§ Work required
All of the records should be reproduced word for word, but no images may appear in the copy.

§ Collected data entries
[Start of Attachment]

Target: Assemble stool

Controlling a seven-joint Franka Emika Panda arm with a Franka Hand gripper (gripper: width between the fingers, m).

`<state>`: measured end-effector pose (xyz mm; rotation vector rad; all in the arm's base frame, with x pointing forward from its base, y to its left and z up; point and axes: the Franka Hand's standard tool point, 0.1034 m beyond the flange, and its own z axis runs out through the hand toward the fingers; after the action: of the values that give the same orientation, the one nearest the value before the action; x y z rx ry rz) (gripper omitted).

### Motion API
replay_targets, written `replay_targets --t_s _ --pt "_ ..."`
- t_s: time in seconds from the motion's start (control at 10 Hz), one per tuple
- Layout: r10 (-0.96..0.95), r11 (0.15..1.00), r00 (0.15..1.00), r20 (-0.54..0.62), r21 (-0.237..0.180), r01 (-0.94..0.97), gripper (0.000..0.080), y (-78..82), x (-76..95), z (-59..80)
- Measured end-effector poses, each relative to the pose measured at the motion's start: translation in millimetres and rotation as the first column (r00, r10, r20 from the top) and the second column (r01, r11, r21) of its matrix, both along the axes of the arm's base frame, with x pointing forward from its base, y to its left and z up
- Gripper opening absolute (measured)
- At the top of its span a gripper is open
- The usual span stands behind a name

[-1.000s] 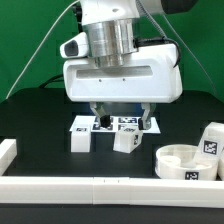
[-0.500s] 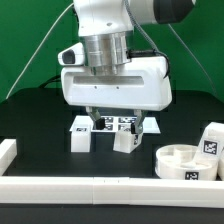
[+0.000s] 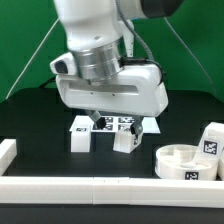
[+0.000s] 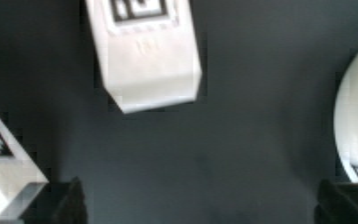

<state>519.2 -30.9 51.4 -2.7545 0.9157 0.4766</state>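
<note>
- Stool seat (image 3: 186, 160) rests dish-up on the table (image 3: 35, 115) at the exterior view's right, just behind the front rail (image 3: 100, 188). It carries no leg, so you are probably early in the build.
- Near leg (image 3: 80, 136) and middle leg (image 3: 125, 141) stand apart in front of the marker board (image 3: 110, 123). That spacing should let fingers close on one alone. A far leg (image 3: 212, 140) sits beside the seat.
- Your gripper (image 3: 118, 116) is released, its fingers spread wide and holding nothing.
- The wrist view shows bare table between the fingertips (image 4: 51, 205). One tagged leg (image 4: 149, 55) lies ahead of them, not yet inside.
- Your arm hangs low over the two legs, with the wrist canted toward the exterior view's left rather than plumb.
</note>
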Motion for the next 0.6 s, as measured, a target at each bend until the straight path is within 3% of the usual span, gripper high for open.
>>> replay_targets --t_s 0.2,0.4,0.6 --pt "0.002 0.998 0.996 -0.093 0.058 0.004 0.0649 -3.2 -1.3 -2.3" --pt "0.025 0.990 0.974 -0.225 0.141 0.008 0.0649 -1.7 -10.7 -1.6" --pt "0.052 0.981 0.947 -0.316 0.194 0.011 0.0649 4.2 -21.8 -5.5"
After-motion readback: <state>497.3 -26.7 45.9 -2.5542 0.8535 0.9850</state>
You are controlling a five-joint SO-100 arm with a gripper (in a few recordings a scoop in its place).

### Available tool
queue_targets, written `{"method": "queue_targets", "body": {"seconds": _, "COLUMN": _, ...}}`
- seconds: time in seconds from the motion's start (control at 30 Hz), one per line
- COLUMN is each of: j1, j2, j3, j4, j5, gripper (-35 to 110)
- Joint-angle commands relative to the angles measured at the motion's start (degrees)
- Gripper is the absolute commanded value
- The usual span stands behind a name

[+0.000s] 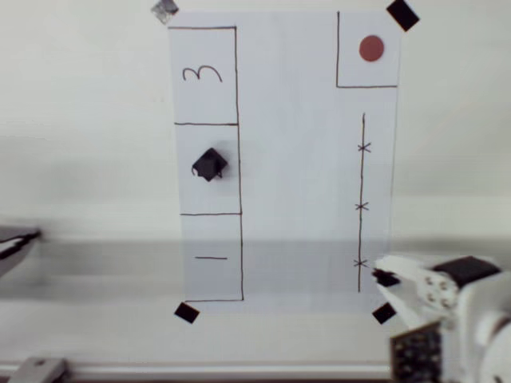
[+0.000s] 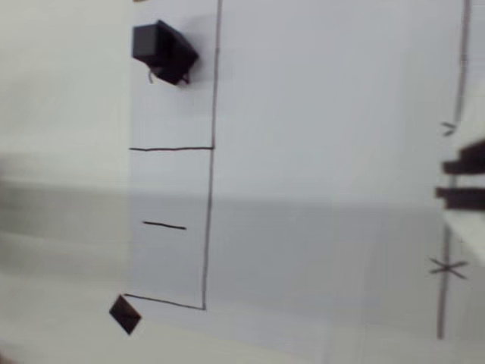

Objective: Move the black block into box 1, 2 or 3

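In the overhead view, one white paper sheet point(image 1: 295, 159) is seen lying on the table point(image 1: 80, 120), held by four tape squares, one at each corner; three are black and the one at the top left looks grey. Three outlined rectangles are stacked along the sheet's left edge: one marked "3" point(image 1: 204, 74) at the top, the box point(image 1: 209, 191) in the middle, and one marked "1" point(image 1: 212, 258) at the bottom. One black block point(image 1: 209, 164) is seen resting inside the box, turned cornerwise, its number hidden beneath it. One drawn square with one red dot point(image 1: 371, 49) occupies the sheet's top right corner, and one vertical line with three crosses point(image 1: 362, 203) runs below it. The hand point(image 1: 386, 278) is seen near the sheet's bottom right corner, well apart from the block; whether it is open cannot be told. In the wrist view, one black block point(image 2: 162, 50) is seen at the top left, above the "1" rectangle point(image 2: 168, 225), and one tape square point(image 2: 125, 314) lies at the sheet's corner.
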Motion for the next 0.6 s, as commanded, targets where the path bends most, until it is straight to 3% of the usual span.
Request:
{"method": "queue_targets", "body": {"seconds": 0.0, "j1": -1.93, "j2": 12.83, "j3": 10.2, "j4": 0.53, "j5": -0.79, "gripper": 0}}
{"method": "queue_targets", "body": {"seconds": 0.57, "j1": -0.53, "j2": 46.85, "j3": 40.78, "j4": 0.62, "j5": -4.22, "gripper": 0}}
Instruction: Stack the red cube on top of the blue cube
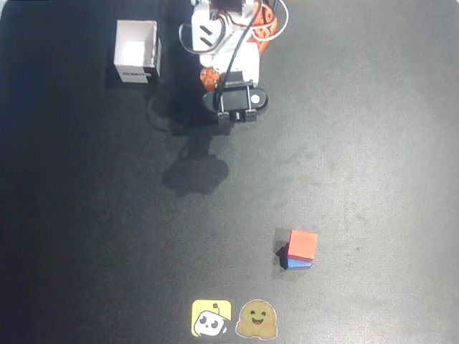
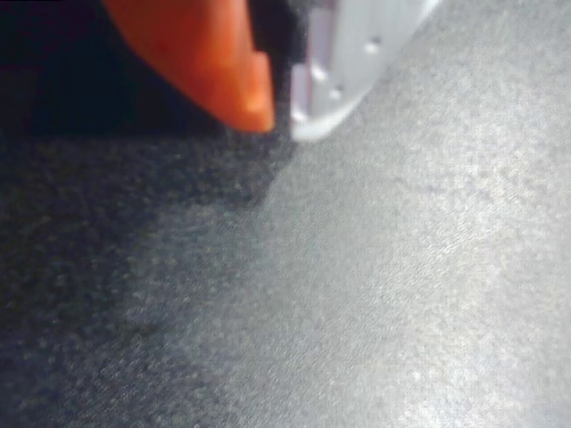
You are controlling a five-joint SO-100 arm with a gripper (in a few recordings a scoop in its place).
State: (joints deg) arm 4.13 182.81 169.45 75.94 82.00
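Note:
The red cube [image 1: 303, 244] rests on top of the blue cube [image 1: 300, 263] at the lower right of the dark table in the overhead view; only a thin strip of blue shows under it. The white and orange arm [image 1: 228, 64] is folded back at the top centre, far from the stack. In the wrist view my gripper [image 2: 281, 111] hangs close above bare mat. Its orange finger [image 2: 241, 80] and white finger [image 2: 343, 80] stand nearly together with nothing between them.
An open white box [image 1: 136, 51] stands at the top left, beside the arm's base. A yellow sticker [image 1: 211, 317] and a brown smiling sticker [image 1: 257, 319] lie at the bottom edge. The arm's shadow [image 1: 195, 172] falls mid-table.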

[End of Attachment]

§ Problem solution
Target: Assemble stool

Controlling a seven-joint Franka Emika Panda arm with a Franka Hand gripper (gripper: width between the fingers, m).

`<state>`: measured end-effector pose (xyz mm; rotation vector rad; all in the arm's base frame, with x pointing forward from its base, y to its left and z up; point and axes: the Franka Hand's standard tool point, 0.1034 m beyond the flange, and its own z axis runs out through the hand toward the fingers; after the action: of the values that give the same orientation, the one nearest the value before the action; x y z rx ry rz) (gripper omitted).

### Motion API
replay_targets, written `replay_targets --t_s _ --pt "_ ..."`
- t_s: time in seconds from the motion's start (control at 10 Hz), one per tuple
- Layout: r10 (-0.96..0.95), r11 (0.15..1.00), r00 (0.15..1.00), r20 (-0.54..0.62), r21 (-0.237..0.180), r01 (-0.94..0.97), gripper (0.000..0.080), y (-78..82), x (-76..95), z (-59..80)
- Measured end-effector poses, each relative to the pose measured at the motion's start: translation in millimetres and rotation as the first column (r00, r10, r20 from the top) and the second column (r01, r11, r21) of its matrix, both along the axes of the arm's base frame, with x pointing forward from its base, y to its left and z up
- Gripper opening absolute (measured)
- At the top of its span a gripper is open
- The usual span stands behind a name

[-1.000s] 
[-0.500s] 
[+0.000s] 
[+0.000s] 

<state>519.2 -30.9 51.4 -2.7545 0.9157 0.4766</state>
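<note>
- Stool seat (image 3: 186, 160) rests dish-up on the table (image 3: 35, 115) at the exterior view's right, just behind the front rail (image 3: 100, 188). It carries no leg, so you are probably early in the build.
- Near leg (image 3: 80, 136) and middle leg (image 3: 125, 141) stand apart in front of the marker board (image 3: 110, 123). That spacing should let fingers close on one alone. A far leg (image 3: 212, 140) sits beside the seat.
- Your gripper (image 3: 118, 116) is released, its fingers spread wide and holding nothing.
- The wrist view shows bare table between the fingertips (image 4: 51, 205). One tagged leg (image 4: 149, 55) lies ahead of them, not yet inside.
- Your arm hangs low over the two legs, with the wrist canted toward the exterior view's left rather than plumb.
</note>
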Motion for the next 0.6 s, as measured, a target at each bend until the straight path is within 3% of the usual span, gripper high for open.
>>> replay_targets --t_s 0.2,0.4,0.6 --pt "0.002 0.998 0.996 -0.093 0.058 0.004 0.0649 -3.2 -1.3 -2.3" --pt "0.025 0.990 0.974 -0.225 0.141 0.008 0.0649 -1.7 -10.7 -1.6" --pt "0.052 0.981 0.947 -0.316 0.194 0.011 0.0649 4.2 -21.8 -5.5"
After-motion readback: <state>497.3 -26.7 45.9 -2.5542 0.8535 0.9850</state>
You are controlling a five-joint SO-100 arm with a gripper (in a few recordings a scoop in its place).

### Available tool
queue_targets, written `{"method": "queue_targets", "body": {"seconds": _, "COLUMN": _, ...}}`
- seconds: time in seconds from the motion's start (control at 30 Hz), one per line
- COLUMN is each of: j1, j2, j3, j4, j5, gripper (-35 to 110)
- Joint-angle commands relative to the angles measured at the motion's start (degrees)
- Gripper is the absolute commanded value
- The usual span stands behind a name

[+0.000s] 
[+0.000s] 

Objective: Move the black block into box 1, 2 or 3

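In the overhead view, one white paper sheet point(image 1: 295, 159) is seen lying on the table point(image 1: 80, 120), held by four tape squares, one at each corner; three are black and the one at the top left looks grey. Three outlined rectangles are stacked along the sheet's left edge: one marked "3" point(image 1: 204, 74) at the top, the box point(image 1: 209, 191) in the middle, and one marked "1" point(image 1: 212, 258) at the bottom. One black block point(image 1: 209, 164) is seen resting inside the box, turned cornerwise, its number hidden beneath it. One drawn square with one red dot point(image 1: 371, 49) occupies the sheet's top right corner, and one vertical line with three crosses point(image 1: 362, 203) runs below it. The hand point(image 1: 386, 278) is seen near the sheet's bottom right corner, well apart from the block; whether it is open cannot be told. In the wrist view, one black block point(image 2: 162, 50) is seen at the top left, above the "1" rectangle point(image 2: 168, 225), and one tape square point(image 2: 125, 314) lies at the sheet's corner.
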Motion for the next 0.6 s, as commanded, targets where the path bends most, until it is straight to 3% of the usual span.
Request:
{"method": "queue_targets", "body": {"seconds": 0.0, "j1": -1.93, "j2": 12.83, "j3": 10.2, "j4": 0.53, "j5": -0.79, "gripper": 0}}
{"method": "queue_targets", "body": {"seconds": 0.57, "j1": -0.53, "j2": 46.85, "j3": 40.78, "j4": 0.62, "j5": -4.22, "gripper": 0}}
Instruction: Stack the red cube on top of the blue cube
You are controlling a five-joint SO-100 arm with a gripper (in a few recordings a scoop in its place).
State: (joints deg) arm 4.13 182.81 169.45 75.94 82.00
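Note:
The red cube [image 1: 303, 244] rests on top of the blue cube [image 1: 300, 263] at the lower right of the dark table in the overhead view; only a thin strip of blue shows under it. The white and orange arm [image 1: 228, 64] is folded back at the top centre, far from the stack. In the wrist view my gripper [image 2: 281, 111] hangs close above bare mat. Its orange finger [image 2: 241, 80] and white finger [image 2: 343, 80] stand nearly together with nothing between them.
An open white box [image 1: 136, 51] stands at the top left, beside the arm's base. A yellow sticker [image 1: 211, 317] and a brown smiling sticker [image 1: 257, 319] lie at the bottom edge. The arm's shadow [image 1: 195, 172] falls mid-table.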

Output for the exercise is now complete.